▶ TASK OBJECTIVE:
Restate, exactly as written, the entries below from the line that holds "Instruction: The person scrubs" through the line that holds "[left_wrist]". Pictures are not part of the copy.

▶ RECORDS FOR PROCESSING:
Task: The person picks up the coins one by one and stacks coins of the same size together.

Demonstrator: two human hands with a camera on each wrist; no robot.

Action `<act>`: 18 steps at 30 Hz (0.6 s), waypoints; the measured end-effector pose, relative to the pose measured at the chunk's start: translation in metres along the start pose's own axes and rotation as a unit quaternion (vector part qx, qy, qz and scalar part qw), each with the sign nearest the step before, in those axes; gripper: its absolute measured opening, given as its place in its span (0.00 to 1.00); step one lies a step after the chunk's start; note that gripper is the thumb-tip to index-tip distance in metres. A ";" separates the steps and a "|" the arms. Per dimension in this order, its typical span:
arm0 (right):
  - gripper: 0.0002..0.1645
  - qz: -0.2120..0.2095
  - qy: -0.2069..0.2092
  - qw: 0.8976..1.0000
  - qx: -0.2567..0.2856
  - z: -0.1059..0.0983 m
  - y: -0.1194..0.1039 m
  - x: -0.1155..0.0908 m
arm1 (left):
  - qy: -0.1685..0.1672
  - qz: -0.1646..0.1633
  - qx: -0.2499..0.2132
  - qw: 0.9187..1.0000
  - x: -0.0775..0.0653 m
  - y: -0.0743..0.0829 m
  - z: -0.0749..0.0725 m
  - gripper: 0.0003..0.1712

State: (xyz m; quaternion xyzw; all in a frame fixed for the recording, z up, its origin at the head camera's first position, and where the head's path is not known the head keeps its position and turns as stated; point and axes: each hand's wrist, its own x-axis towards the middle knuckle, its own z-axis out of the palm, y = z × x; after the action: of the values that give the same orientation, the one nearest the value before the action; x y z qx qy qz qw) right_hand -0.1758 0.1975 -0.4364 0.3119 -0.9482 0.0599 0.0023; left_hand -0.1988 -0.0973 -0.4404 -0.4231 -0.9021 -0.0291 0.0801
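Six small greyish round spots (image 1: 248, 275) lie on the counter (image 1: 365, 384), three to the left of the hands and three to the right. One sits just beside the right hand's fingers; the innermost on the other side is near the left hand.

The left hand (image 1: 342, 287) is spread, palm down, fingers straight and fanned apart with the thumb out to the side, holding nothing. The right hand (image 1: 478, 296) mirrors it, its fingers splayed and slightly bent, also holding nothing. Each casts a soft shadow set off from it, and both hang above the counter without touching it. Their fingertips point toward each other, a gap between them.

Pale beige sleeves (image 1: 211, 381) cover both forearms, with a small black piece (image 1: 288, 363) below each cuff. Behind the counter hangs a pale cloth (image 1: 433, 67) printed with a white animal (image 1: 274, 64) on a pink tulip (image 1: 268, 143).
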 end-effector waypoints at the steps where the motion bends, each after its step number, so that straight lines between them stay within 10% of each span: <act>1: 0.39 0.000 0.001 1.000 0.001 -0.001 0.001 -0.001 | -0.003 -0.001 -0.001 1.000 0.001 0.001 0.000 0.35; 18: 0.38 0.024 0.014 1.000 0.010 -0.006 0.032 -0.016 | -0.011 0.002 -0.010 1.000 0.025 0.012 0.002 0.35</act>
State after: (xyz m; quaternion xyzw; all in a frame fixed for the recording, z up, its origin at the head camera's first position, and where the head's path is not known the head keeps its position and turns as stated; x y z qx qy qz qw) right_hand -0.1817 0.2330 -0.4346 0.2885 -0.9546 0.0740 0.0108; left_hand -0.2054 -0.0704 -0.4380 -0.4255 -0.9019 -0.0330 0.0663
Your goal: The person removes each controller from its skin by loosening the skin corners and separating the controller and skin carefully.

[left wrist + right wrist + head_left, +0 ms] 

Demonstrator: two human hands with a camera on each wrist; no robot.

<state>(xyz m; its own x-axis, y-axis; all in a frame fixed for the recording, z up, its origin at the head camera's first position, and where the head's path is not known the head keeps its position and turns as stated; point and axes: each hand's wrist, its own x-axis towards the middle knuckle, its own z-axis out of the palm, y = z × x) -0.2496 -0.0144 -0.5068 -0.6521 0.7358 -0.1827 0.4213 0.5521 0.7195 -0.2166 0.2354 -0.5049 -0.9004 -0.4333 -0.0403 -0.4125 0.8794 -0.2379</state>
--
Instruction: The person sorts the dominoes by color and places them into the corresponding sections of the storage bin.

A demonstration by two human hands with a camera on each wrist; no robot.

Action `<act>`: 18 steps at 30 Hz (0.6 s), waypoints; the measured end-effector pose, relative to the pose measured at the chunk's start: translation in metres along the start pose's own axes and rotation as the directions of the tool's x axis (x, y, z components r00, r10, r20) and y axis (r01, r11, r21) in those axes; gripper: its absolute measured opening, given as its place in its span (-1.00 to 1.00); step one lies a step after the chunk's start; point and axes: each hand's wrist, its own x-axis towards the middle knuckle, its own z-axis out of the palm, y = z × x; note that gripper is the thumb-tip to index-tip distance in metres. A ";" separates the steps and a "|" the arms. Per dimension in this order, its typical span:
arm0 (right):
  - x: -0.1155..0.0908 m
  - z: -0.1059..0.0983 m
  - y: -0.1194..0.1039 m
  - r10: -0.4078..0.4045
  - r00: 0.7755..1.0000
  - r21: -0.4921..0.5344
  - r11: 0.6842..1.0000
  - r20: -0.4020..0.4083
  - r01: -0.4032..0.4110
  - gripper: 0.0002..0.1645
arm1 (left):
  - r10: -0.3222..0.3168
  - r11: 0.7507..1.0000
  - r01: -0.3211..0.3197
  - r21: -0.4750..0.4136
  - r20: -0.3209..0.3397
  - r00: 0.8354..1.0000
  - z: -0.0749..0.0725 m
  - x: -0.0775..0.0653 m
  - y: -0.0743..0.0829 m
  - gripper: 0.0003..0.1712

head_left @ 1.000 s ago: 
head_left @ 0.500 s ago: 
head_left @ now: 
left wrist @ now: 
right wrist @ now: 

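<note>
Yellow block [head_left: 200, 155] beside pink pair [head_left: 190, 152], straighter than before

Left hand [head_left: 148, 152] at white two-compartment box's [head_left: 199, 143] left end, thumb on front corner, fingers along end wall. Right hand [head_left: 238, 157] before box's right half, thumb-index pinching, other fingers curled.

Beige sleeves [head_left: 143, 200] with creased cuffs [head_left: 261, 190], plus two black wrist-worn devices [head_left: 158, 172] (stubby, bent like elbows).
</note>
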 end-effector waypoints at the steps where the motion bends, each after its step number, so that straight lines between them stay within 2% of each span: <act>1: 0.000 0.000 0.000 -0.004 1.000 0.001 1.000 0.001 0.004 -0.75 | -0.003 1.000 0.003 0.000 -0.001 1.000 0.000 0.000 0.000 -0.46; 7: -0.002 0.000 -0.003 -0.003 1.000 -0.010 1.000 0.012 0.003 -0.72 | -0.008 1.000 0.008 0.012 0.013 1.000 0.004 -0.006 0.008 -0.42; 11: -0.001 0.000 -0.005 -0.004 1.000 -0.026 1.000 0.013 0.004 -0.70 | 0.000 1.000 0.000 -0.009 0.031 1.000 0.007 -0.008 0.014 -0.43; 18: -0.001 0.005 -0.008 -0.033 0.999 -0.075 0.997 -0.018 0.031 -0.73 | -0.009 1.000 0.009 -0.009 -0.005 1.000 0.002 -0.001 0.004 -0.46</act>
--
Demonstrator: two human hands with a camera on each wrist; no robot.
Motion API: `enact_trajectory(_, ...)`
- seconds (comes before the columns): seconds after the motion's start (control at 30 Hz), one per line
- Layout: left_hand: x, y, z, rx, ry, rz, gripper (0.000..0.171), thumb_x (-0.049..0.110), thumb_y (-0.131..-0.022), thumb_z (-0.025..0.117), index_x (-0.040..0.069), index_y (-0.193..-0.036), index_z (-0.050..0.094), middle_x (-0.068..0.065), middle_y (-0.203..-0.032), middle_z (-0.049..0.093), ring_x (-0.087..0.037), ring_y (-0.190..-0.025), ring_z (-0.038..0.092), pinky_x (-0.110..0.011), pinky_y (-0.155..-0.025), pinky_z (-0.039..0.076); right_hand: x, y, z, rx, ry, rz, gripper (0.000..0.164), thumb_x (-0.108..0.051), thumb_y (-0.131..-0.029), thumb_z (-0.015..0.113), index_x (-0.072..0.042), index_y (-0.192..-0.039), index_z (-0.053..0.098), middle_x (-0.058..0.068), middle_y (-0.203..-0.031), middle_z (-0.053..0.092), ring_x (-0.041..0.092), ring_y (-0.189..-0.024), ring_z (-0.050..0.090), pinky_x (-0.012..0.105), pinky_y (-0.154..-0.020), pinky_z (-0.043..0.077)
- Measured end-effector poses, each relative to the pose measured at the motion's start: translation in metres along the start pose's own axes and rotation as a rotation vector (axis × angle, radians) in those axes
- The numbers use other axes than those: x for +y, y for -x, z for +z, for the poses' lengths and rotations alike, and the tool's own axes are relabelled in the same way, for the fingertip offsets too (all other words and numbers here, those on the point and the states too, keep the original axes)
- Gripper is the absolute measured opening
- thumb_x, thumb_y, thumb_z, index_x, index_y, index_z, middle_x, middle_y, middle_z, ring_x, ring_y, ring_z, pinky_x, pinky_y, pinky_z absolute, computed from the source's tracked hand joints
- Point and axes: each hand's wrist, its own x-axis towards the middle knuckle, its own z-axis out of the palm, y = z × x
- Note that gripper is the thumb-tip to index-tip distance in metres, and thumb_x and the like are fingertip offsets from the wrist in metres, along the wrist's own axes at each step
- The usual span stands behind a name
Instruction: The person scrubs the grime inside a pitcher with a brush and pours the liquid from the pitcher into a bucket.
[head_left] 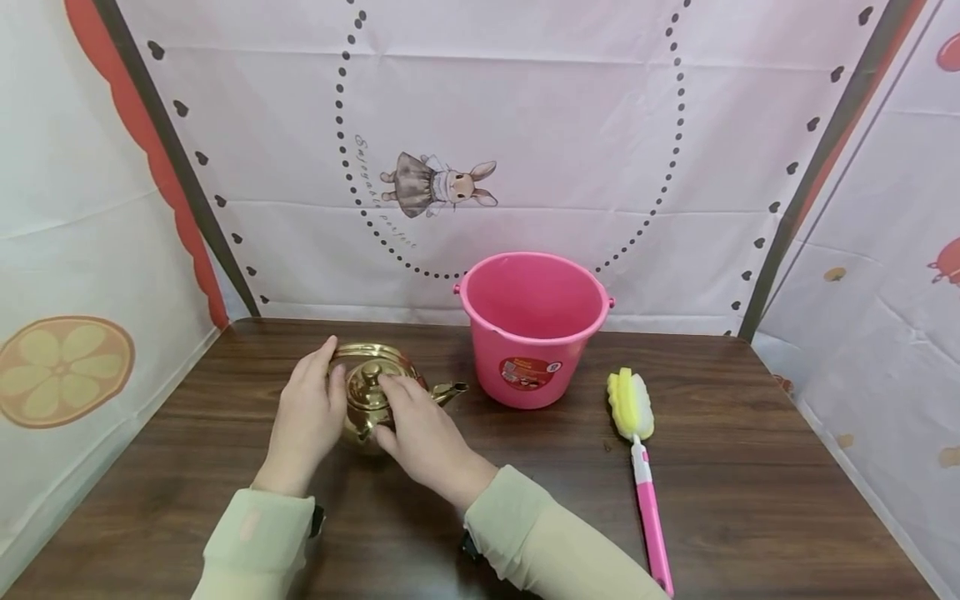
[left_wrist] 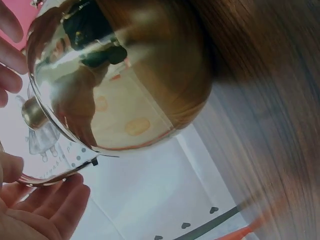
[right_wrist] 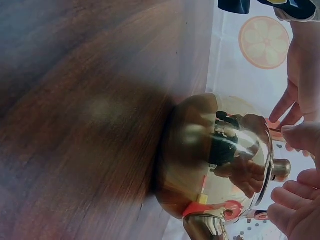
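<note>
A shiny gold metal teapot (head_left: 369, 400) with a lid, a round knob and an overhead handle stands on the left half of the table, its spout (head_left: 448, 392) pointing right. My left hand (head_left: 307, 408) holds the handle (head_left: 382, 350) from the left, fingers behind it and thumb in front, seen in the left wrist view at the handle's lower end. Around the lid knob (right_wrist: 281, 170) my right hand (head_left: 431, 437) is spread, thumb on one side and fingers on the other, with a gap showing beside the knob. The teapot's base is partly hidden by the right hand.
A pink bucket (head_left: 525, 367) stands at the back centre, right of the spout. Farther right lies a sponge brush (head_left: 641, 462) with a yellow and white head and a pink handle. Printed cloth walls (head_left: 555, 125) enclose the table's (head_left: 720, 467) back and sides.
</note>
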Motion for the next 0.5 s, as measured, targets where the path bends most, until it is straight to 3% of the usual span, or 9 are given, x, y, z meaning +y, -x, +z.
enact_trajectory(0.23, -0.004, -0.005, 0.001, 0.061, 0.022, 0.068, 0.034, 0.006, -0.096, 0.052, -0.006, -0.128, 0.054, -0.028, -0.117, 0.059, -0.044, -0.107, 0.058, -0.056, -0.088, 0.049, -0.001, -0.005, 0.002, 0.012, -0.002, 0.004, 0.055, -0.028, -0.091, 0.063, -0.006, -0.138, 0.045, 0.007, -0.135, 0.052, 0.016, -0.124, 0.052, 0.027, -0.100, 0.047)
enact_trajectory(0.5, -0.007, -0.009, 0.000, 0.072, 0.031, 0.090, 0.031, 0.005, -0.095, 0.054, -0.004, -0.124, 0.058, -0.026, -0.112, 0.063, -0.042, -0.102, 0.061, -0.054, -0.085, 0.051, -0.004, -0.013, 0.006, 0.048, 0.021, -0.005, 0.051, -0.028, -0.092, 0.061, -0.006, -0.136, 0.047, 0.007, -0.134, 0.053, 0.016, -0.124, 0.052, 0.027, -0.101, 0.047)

▶ ANSWER FOR THIS EXERCISE:
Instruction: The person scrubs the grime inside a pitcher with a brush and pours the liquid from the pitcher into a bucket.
[head_left] 
[left_wrist] 

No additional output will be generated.